[PATCH] Commit and log commands: strings encodings

Thu Dec 8 07:33:19 GMT 2005

On 24 Nov 2005, Alexander Belchenko <bialix at ukr.net> wrote:
> Here patch that provide extended support for string encodings used in 
> commit and log commands. This patch fix 2 bugs.
> 
> 1) Bug in log commands: bzr use bzrlib.user_encoding instead of 
> sys.stdout.encoding for encoding messages. As result on russian windows 
> machine (user_encoding == cp1251, but console encoding and 
> sys.stdout.encoding == cp866) russian words showed as hieroglyphs.
> 
> 2) Bug in commit command: bzr not decode message from external editor to 
> unicode. As result this message stored "as is" with ampersand coding.
> 
> This patch provide 2 new global options:
> --input-encoding or -i
> --output-encoding or -o

Thanks for the patch.

I agree with John that these probably don't need the -i and -o short
option names, at least for now.  I would hope that we could set the
encoding from an environment variable or configuration option and have
it be right most of the time.  I know people might need to override it
for some cases.

> 
> Input encoding used for decoding commit message from external editor AND 
> from file.
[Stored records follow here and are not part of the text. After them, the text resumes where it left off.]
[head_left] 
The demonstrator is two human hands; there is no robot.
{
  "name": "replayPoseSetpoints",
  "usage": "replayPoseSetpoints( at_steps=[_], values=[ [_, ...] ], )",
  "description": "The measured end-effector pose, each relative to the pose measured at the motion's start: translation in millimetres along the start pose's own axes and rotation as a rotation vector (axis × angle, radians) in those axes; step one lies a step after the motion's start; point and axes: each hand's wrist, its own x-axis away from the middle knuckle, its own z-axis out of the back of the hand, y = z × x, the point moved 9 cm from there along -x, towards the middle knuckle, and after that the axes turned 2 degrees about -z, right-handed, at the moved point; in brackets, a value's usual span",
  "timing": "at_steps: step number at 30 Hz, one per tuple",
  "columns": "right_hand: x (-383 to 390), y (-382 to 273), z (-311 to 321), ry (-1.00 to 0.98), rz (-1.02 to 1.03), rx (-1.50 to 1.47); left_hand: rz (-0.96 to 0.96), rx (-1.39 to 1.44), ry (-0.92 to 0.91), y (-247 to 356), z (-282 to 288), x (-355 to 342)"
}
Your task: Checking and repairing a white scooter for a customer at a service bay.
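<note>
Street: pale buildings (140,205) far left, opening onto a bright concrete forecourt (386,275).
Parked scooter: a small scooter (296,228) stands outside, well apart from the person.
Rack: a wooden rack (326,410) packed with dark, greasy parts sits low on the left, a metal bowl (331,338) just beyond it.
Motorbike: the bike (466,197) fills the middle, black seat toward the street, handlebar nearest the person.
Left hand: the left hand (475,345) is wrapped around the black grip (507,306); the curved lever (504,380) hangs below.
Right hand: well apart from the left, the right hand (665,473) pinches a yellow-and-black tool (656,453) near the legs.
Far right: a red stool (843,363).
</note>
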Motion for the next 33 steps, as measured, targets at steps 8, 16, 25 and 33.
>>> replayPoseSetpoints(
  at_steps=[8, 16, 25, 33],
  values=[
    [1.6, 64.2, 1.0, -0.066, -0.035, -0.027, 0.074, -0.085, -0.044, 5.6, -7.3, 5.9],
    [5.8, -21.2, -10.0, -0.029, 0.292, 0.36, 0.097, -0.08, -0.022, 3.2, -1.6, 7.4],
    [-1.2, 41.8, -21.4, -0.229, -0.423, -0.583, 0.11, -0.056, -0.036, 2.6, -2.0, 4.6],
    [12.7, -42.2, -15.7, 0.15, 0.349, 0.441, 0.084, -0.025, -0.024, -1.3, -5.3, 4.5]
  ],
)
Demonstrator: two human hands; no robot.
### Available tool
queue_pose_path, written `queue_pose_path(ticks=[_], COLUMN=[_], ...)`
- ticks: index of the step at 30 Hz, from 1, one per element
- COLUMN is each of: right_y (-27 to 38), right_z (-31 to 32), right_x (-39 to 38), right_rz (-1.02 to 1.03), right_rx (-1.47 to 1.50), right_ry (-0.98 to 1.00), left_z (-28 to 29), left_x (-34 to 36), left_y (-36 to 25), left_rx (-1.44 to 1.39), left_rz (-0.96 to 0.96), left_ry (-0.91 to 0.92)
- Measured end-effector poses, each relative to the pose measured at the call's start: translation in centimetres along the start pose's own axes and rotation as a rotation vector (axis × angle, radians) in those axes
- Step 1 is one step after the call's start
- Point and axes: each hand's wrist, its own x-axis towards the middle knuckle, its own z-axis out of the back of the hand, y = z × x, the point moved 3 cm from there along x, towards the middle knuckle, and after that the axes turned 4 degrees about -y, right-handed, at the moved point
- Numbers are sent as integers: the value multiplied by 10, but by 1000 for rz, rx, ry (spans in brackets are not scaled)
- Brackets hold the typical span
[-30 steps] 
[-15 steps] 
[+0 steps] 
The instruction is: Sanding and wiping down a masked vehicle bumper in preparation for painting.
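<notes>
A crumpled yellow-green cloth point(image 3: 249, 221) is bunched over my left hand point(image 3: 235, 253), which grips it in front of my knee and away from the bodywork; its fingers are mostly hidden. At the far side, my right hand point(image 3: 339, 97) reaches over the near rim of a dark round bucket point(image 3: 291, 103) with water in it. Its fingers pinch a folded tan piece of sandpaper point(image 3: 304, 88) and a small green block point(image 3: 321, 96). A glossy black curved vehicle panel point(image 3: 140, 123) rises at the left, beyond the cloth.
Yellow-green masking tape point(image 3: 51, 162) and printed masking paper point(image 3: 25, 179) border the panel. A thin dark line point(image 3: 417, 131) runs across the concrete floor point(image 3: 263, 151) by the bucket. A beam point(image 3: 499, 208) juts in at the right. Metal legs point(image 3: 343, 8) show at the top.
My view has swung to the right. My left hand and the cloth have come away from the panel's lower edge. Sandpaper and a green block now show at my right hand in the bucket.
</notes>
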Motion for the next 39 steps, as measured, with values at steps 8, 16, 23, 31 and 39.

Note: commit message from command line (-m option) always 
> decoded to unicode with bzrlib.user_encoding.
> 
> Output encoding used for encoding log message.
> 
> Ability of customization string encodings is important for inter-program 
> communications.
> 
> Please review my work. This patch lacks of test cases, I know. But test 
> cases for this is very non-trivial, any hints is very appreciated.
> 
> Alexander

> === modified file 'bzrlib\\builtins.py'
> --- bzrlib\builtins.py
> +++ bzrlib\builtins.py
> @@ -831,6 +831,7 @@
>                              help='show revisions whose message matches this regexp',
>                              type=str),
>                       Option('short', help='use moderately short format'),
> +                     'output-encoding',
>                       ]
>      @display_command
>      def run(self, filename=None, timezone='original',
> @@ -841,7 +842,8 @@
>              message=None,
>              long=False,
>              short=False,
> -            line=False):
> +            line=False,
> +            output_encoding=None):
>          from bzrlib.log import log_formatter, show_log
>          import codecs
>          assert message is None or isinstance(message, basestring), \
> @@ -878,11 +880,12 @@
>          if rev2 == 0:
>              rev2 = None
>  
> -        mutter('encoding log as %r' % bzrlib.user_encoding)
> +        output_encoding = output_encoding or sys.stdout.encoding or bzrlib.user_encoding
> +        mutter('encoding log as %r' % output_encoding)
>  
>          # use 'replace' so that we don't abort if trying to write out
>          # in e.g. the default C locale.
> -        outf = codecs.getwriter(bzrlib.user_encoding)(sys.stdout, errors='replace')
> +        outf = codecs.getwriter(output_encoding)(sys.stdout, errors='replace')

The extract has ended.